● Exercise brief
All of the listing below must be repeated word for word. Pictures are the only thing to omit.

● Source material
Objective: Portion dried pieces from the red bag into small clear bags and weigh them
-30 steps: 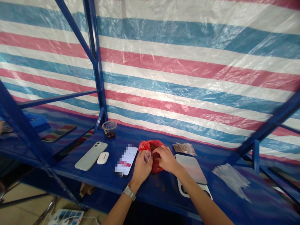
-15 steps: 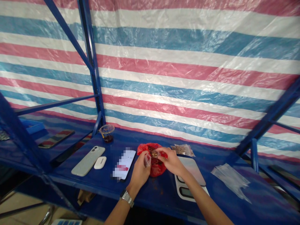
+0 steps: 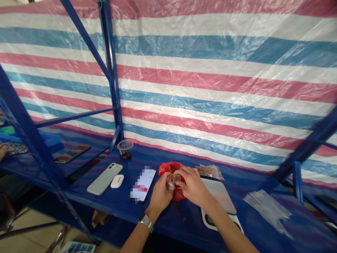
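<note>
In the head view, the left hand [image 3: 161, 195] pinches a small clear bag [image 3: 171, 182] over the red bag [image 3: 179, 195], left of the scale [image 3: 223, 198]. The right hand [image 3: 194, 187] curls at the clear bag's right side; whether it pinches anything, I cannot tell.

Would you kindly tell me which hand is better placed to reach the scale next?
The right hand, I'd judge: it is on the same side of the red bag as the scale and closer. The left hand is on the opposite side, gripping a small clear bag.
</note>
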Demonstrator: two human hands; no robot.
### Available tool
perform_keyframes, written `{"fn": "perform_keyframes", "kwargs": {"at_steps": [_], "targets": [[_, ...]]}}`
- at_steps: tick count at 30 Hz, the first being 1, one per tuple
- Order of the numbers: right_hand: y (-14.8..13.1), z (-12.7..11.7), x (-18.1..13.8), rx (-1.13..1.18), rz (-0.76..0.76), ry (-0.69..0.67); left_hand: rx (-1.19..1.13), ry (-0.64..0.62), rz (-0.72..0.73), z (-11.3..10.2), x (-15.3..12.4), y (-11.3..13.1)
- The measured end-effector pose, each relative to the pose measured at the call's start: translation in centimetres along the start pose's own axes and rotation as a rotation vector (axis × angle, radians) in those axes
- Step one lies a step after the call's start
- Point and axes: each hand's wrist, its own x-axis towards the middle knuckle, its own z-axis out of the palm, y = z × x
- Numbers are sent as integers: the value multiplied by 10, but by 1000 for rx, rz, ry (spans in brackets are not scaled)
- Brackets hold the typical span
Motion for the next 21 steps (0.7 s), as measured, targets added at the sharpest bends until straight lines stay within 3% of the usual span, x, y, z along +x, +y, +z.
{"fn": "perform_keyframes", "kwargs": {"at_steps": [9, 14, 18, 21], "targets": [[-7, 6, -7, -90, -68, -48, -35, 11, 27, -2, 1, 5], [-1, 4, -4, -73, -95, -3, -58, 3, 35, -1, 2, 4], [11, 4, 1, -104, 25, 36, -54, 58, 14, 0, 4, 0], [21, 8, 3, -171, 81, -58, -21, 134, 15, 1, 5, -4]]}}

● Task response
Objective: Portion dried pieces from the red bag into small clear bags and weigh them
-30 steps: 
-15 steps: 
+0 steps: 
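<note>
In the head view, the left hand [image 3: 161, 195] pinches a small clear bag [image 3: 171, 182] over the red bag [image 3: 179, 195], left of the scale [image 3: 223, 198]. The right hand [image 3: 194, 187] curls at the clear bag's right side; whether it pinches anything, I cannot tell.

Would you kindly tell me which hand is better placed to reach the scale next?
The right hand, I'd judge: it is on the same side of the red bag as the scale and closer. The left hand is on the opposite side, gripping a small clear bag.
</note>
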Demonstrator: two human hands; no robot.
### Available tool
perform_keyframes, written `{"fn": "perform_keyframes", "kwargs": {"at_steps": [_], "targets": [[_, ...]]}}`
- at_steps: tick count at 30 Hz, the first being 1, one per tuple
- Order of the numbers: right_hand: y (-14.8..13.1), z (-12.7..11.7), x (-18.1..13.8), rx (-1.13..1.18), rz (-0.76..0.76), ry (-0.69..0.67); left_hand: rx (-1.19..1.13), ry (-0.64..0.62), rz (-0.72..0.73), z (-11.3..10.2), x (-15.3..12.4), y (-11.3..13.1)
- The measured end-effector pose, each relative to the pose measured at the call's start: translation in centimetres along the start pose's own axes and rotation as a rotation vector (axis × angle, radians) in those axes
- Step one lies a step after the call's start
- Point and axes: each hand's wrist, its own x-axis towards the middle knuckle, its own z-axis out of the palm, y = z × x
- Numbers are sent as integers: the value multiplied by 10, but by 1000 for rx, rz, ry (spans in brackets are not scaled)
- Brackets hold the typical span
Motion for the next 21 steps (0.7 s), as measured, targets added at the sharpest bends until straight lines stay within 3% of the usual span, x, y, z along +x, +y, +z.
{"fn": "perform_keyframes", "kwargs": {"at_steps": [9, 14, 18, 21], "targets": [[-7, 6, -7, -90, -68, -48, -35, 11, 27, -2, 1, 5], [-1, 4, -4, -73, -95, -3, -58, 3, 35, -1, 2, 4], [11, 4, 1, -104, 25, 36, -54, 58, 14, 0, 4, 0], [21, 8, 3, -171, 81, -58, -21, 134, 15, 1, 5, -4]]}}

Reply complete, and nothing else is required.